Does New York really deserve to be the 22nd healthiest city in the country?


Why did New York City do so poorly in the 2012 ranking of the country's fittest cities? The researched don't understand New York real estate.
brooklyn bridge park
(Photo: Offmetro.com)

 

According to the American College of Sports Medicine’s (ACSM) recently released 2012 American Fitness Index, New York ranks 22nd on a list of the country’s healthiest cities. The city that placed first? Minneapolis-St. Paul.

New York did move up eight spots since last year, but we’re still baffled.
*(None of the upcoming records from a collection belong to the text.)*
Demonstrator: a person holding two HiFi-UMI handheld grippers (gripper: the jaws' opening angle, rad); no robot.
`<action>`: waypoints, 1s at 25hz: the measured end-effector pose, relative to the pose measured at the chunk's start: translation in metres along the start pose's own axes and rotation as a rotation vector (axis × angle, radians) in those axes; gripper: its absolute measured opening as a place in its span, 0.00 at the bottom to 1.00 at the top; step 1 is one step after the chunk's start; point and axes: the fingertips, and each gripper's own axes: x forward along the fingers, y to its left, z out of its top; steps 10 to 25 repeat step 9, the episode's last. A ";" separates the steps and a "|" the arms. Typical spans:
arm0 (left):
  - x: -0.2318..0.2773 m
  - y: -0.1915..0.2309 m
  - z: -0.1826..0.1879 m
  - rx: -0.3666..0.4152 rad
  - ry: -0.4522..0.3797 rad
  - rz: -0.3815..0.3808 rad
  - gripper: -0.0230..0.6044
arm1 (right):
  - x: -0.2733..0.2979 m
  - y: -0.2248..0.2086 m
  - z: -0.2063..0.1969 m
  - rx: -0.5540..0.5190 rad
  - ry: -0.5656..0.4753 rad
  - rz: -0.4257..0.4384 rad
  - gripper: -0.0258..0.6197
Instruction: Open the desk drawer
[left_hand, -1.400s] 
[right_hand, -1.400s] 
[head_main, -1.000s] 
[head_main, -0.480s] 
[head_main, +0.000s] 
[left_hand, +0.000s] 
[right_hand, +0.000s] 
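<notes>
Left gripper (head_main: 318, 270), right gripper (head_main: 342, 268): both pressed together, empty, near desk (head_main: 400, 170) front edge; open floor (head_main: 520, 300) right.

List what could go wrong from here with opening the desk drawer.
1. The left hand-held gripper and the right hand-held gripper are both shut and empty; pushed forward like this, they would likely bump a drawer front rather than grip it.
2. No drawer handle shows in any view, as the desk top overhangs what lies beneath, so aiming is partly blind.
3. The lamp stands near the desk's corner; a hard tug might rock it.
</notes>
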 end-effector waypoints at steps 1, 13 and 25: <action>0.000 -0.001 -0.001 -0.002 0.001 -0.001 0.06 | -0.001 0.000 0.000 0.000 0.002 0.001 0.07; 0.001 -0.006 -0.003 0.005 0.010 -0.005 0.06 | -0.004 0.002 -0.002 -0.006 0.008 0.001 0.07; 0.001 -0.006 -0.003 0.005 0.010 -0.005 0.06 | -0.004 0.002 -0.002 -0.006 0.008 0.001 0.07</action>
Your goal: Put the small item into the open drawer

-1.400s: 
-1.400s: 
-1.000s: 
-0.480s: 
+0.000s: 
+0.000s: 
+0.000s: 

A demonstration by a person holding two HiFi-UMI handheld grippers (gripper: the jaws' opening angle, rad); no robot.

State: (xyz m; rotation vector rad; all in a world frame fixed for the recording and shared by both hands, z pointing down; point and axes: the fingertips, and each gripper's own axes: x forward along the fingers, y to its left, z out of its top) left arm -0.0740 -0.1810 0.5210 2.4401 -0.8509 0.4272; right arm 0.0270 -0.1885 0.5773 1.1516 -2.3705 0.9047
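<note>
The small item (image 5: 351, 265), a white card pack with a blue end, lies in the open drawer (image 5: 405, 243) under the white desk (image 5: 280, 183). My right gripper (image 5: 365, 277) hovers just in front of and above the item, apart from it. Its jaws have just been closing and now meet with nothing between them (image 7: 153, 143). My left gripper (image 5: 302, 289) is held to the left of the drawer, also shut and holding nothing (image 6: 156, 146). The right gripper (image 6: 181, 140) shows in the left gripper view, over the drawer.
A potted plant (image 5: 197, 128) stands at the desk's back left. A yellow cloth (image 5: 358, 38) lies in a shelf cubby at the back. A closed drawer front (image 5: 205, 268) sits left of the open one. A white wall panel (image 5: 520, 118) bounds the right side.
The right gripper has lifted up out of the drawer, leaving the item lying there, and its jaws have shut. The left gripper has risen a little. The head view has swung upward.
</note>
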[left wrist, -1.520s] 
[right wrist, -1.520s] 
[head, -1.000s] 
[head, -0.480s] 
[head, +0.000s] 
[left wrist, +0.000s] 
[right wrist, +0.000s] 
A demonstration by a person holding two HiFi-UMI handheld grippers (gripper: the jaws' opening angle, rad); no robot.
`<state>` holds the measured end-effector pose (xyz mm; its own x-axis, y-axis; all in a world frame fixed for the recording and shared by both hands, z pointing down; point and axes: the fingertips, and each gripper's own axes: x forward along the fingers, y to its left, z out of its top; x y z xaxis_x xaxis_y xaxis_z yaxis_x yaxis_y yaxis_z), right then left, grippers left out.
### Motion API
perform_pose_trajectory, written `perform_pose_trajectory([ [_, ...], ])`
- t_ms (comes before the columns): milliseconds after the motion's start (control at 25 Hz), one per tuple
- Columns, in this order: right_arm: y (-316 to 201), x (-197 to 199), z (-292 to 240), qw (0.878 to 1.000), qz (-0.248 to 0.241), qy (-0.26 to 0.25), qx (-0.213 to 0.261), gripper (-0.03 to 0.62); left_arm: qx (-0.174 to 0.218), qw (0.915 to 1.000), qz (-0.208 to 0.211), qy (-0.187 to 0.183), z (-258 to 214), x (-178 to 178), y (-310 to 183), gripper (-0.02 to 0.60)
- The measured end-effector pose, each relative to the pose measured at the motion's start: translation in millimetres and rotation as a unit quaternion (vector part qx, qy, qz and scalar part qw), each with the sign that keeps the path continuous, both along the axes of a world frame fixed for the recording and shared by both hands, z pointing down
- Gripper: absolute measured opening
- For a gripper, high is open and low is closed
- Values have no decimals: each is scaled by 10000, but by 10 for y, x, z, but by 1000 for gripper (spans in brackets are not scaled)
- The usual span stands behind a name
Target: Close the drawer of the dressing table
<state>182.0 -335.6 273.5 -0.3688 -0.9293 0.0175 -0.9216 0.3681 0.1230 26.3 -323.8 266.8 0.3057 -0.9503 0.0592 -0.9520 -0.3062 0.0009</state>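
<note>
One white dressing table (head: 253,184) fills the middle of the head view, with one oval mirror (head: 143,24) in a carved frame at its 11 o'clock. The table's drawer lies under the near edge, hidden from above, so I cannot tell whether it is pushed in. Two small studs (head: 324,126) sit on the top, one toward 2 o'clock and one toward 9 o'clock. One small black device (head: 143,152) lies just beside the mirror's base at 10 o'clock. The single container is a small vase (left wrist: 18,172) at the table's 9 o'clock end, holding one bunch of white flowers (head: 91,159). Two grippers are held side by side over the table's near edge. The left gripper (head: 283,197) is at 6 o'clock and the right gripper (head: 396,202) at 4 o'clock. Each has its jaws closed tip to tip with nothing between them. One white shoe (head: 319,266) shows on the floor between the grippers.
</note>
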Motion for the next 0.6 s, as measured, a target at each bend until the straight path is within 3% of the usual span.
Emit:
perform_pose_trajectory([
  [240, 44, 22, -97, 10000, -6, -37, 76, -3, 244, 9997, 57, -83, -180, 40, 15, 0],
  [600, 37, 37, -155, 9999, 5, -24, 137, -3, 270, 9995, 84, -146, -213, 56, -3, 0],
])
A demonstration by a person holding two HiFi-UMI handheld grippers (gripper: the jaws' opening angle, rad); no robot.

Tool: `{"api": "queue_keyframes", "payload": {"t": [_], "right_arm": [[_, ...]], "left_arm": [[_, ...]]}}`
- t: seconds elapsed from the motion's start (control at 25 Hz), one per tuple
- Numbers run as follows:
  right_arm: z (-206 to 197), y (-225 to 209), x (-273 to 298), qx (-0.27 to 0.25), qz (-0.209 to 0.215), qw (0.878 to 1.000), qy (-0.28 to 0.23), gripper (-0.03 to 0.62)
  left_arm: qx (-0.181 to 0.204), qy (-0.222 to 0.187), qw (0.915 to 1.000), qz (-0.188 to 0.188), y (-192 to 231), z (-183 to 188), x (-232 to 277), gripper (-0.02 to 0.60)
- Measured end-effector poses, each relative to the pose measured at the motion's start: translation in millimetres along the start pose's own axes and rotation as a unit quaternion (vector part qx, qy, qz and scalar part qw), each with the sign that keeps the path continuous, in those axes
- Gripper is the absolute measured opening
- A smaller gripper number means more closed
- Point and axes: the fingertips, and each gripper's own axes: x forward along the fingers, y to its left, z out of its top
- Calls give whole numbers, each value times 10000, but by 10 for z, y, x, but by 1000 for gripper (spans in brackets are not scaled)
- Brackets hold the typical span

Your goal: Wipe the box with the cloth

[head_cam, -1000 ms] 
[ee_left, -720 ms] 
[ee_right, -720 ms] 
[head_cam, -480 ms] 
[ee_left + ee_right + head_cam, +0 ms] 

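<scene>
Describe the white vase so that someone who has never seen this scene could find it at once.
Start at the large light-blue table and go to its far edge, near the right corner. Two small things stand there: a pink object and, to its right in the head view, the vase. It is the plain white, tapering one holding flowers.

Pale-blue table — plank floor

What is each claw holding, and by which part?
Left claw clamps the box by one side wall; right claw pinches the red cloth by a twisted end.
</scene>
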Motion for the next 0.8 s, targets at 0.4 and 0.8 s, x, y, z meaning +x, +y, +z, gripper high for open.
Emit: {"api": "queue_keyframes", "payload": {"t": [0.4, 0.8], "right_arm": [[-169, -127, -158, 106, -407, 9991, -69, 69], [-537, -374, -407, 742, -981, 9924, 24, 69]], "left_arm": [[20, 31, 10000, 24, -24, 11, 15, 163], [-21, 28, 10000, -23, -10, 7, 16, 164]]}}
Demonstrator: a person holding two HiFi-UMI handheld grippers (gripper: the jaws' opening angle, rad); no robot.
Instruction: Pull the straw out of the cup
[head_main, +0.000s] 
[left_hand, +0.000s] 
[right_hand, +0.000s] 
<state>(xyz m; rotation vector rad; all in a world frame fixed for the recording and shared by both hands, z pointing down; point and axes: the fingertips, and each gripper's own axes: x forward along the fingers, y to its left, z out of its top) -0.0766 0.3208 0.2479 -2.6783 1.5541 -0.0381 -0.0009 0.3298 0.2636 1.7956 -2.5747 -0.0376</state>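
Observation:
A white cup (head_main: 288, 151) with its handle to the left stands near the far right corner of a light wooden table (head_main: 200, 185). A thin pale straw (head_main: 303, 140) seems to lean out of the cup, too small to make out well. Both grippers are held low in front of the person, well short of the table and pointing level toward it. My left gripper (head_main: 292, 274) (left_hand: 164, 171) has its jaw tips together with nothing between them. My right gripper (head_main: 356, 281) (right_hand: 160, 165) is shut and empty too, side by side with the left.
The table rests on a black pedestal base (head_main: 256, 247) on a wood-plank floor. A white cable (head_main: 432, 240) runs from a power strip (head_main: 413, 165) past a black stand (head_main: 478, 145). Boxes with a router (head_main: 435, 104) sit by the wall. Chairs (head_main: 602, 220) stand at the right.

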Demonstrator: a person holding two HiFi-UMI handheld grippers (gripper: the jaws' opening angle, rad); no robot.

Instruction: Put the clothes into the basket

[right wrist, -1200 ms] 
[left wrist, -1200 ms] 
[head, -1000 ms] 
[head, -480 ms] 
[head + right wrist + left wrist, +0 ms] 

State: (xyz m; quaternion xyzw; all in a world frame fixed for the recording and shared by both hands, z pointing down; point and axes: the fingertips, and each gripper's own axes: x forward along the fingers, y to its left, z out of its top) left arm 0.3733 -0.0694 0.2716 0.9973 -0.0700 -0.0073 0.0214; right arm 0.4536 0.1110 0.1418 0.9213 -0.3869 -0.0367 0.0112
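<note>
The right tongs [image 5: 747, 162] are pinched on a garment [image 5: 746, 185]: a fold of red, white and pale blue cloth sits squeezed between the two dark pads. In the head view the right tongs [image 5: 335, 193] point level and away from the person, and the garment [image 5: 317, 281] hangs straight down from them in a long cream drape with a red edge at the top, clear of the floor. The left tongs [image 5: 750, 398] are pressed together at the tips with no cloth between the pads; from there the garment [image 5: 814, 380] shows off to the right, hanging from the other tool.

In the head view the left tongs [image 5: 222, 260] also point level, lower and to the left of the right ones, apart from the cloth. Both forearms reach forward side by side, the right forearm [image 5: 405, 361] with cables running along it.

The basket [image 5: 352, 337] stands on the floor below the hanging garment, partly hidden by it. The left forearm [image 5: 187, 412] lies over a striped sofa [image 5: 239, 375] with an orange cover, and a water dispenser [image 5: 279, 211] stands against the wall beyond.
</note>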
Here’s the thing: there are many areas in the report that our city needs to improve on. We lost points, for example, for the percentage of residents with diabetes and a high death rate from heart disease. That’s a serious bummer.

But over the past few years, our city has been getting healthier, one farmer’s market at a time. Our sugar-and-fat hating mayor has banned smoking in parks and on beaches, banned big-gulp sodas, paved miles of bike lanes, and is on track to plant a million new trees.

And here’s the worst part: The Big Apple lost points in the ranking because of too few tennis courts, swimming pools, golf courses, and baseball diamonds. The ACSM is clearly New York-real estate clueless.

How about ultra-packed spin studios, boutique fitness hotspots and juice bars on every block, and outdoor yoga and fitness classes in every park and pier from May through September? We don’t have a lot of space, but we know how to use what we’ve got.

Next year, maybe the bike-share program will give us another boost towards the top.